Hence I argue here (Rom. 13; 1 Pet. 2 ; Tit. 3) is nothing else but an exposition of the Fifth Commandment; but in the Fifth Commandment only active obedience is formally commanded, and the subordination of inferiors to superiors is ordained, and passive obedience is nowhere commanded, but only modus rei [the mode of the thing], the manner of suffering, and the occasion of the commandment;
…Paul established magistracy and commands obedience in the Lord; and he is more to prove the office of the magistrate to be of God than any other thing (and to show what is his due) than to establish absoluteness in Nero to be of God; yea, to me, every word in the text speaks limitedness of princes, and cries down absoluteness: (1.) No power of God, (2.) no ordinance of God, who is a terror to evil, but a praise to good works, (3.) no minister of God for good, etc. can be a power to which we submit ourselves on earth as next unto God without controlment.
That passive obedience falls formally under no commandment of God, I prove thus:
All obedience liable to a divine commandment does commend morally the performer of obedience as having a will conformed to God’s moral law; and deformity betwixt the will of him who performs not obedience involves the non-obedient in wrath and guiltiness.

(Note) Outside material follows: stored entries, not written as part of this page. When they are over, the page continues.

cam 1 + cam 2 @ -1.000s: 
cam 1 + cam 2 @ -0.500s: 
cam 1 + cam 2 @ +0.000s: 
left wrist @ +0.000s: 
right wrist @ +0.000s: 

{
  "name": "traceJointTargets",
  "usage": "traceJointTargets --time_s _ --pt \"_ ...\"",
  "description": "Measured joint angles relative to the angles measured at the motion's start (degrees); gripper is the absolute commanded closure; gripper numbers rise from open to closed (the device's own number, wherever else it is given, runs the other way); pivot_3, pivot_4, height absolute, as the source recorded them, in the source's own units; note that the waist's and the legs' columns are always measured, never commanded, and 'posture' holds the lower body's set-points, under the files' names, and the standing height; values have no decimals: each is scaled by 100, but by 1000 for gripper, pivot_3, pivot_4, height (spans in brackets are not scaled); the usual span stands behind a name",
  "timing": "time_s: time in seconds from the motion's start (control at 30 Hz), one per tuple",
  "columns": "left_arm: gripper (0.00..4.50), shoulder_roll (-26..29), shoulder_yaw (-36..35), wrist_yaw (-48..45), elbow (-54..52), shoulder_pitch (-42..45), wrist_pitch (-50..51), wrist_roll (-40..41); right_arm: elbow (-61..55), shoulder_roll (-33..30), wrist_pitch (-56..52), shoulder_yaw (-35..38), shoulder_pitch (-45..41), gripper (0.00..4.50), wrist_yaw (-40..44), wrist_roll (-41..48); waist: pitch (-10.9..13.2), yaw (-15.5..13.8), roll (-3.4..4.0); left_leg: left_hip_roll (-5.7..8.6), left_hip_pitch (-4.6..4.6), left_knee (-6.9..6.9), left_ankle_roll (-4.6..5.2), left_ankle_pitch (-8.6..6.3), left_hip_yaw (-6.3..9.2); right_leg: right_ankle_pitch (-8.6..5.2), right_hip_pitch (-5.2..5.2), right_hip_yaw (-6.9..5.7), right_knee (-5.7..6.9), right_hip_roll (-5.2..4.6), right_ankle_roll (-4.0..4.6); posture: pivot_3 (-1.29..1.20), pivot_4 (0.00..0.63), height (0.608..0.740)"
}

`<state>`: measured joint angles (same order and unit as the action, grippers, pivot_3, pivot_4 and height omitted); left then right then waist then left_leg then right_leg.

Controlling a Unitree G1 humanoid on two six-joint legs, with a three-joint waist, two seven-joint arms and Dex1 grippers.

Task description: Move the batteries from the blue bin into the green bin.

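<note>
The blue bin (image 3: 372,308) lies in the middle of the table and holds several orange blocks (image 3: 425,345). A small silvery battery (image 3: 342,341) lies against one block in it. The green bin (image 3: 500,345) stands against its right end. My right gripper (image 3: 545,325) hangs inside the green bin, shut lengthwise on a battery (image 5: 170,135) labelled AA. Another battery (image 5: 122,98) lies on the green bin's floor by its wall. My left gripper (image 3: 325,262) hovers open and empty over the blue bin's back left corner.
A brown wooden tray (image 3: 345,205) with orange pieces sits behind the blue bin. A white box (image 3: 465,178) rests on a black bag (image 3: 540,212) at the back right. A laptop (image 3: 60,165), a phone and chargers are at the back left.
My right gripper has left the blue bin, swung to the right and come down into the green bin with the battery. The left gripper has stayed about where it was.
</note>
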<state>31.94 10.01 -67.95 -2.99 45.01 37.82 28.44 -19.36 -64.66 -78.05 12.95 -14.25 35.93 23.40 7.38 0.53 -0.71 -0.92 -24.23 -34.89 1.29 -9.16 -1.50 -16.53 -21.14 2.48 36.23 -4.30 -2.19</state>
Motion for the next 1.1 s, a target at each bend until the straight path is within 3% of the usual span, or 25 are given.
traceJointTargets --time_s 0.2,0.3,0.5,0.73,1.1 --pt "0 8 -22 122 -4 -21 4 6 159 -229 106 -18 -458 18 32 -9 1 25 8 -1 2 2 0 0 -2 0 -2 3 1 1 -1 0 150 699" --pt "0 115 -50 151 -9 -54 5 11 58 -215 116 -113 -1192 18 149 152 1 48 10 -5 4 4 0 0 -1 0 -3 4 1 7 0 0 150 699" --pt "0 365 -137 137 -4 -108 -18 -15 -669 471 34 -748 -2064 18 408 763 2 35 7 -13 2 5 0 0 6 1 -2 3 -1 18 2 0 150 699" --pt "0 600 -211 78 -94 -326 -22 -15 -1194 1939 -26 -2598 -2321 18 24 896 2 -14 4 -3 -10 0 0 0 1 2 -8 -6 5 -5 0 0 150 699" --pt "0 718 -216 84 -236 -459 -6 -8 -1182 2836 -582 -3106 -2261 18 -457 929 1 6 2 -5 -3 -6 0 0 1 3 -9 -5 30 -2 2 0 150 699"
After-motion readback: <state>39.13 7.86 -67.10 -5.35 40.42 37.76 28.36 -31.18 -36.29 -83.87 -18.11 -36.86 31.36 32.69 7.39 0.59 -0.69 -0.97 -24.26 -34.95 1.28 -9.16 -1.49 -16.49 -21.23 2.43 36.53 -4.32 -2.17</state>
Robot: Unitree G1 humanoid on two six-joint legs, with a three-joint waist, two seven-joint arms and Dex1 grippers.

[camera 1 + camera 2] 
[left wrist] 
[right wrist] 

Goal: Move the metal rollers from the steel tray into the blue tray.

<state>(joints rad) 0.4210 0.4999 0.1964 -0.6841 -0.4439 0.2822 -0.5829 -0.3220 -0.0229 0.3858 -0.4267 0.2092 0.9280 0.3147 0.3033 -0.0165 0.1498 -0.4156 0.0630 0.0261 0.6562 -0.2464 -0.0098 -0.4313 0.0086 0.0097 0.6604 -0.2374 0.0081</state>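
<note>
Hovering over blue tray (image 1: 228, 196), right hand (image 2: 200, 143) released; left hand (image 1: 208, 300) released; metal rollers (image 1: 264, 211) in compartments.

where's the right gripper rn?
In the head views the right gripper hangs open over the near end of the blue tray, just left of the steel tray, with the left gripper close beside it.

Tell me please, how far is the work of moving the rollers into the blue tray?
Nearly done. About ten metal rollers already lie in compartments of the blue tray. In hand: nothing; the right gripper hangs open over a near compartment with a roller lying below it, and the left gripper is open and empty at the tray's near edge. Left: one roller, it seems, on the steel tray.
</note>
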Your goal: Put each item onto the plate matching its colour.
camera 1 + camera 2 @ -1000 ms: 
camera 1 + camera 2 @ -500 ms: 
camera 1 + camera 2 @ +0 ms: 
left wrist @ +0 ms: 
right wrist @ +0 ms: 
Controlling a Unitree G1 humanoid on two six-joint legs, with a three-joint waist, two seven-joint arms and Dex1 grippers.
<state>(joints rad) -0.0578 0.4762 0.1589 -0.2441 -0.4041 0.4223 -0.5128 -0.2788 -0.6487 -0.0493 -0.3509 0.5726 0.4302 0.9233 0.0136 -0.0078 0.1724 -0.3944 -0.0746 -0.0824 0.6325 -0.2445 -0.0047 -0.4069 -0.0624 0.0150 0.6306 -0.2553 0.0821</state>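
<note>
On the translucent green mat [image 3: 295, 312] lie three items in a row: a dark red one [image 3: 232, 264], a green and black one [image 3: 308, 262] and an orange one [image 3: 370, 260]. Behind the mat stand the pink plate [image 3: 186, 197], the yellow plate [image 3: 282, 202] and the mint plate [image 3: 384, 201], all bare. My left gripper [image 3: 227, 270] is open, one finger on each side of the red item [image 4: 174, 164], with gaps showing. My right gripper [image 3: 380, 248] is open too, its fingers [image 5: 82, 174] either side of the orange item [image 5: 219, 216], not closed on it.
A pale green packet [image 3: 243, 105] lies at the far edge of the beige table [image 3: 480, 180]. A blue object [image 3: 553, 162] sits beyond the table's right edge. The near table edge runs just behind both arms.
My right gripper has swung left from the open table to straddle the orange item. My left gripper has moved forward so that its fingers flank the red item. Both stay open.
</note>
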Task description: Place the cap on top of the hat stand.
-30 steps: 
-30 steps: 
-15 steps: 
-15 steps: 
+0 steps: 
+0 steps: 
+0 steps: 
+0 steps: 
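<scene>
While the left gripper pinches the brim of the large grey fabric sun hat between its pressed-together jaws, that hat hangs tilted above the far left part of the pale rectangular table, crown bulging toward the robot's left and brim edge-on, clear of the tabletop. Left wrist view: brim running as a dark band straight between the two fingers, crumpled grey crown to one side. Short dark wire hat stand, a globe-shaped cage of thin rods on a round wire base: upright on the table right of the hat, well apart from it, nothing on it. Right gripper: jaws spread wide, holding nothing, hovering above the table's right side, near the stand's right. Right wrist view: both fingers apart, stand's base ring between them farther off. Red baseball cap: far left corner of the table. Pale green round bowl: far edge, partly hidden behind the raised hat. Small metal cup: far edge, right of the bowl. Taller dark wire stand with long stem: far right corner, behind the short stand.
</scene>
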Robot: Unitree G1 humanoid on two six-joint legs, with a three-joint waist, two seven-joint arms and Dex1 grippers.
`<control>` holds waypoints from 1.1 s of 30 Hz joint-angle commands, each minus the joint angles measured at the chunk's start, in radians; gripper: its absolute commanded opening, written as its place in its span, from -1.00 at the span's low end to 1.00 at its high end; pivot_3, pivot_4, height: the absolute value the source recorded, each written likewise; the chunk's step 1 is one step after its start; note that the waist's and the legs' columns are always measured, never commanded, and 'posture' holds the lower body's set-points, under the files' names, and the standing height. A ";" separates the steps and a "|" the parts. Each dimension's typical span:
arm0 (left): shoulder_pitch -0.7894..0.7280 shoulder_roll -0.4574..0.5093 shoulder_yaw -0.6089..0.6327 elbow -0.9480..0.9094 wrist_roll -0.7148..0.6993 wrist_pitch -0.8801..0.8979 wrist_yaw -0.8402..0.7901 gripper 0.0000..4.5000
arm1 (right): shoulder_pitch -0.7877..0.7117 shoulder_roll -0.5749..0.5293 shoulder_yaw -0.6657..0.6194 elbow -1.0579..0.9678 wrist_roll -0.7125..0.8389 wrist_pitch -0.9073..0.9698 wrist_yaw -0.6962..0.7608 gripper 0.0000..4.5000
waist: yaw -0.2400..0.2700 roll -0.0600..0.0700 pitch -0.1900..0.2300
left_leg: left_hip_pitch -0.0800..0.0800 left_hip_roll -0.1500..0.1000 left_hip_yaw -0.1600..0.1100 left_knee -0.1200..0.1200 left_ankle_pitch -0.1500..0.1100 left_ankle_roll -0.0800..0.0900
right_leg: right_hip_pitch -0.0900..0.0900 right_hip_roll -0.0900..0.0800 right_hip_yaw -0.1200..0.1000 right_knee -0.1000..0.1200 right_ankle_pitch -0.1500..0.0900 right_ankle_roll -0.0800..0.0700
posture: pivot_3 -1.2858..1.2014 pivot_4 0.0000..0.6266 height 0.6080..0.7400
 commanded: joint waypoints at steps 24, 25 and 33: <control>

But non-passive subjection to the sword of the judge does not morally commend him that suffers not punishment; for no man is formally a sinner against a moral law because he suffers not the ill of punishment, nor is he morally good, or to be commended, because he suffers ill of punishment, but because he does the ill of sin. And all [the] evil of punishment unjustly inflicted has God’s voluntas beneplaciti [the will of good-pleasure, or decree], the instrumental and hidden decree of God, which orders both good and ill (Eph. 1:11) for its rule and cause, and has not God’s will or approbation called, voluntas signi, for its rule: both are contrary to that will. I am sure Epiphanius (1. 1, torn. 3, heres. 40), Basil (in Ps. 32), Nazianzen Orat. (ad subd. et imperat.), Hilarary (li. ad Constant.) and Augustine all cite these words and say the same.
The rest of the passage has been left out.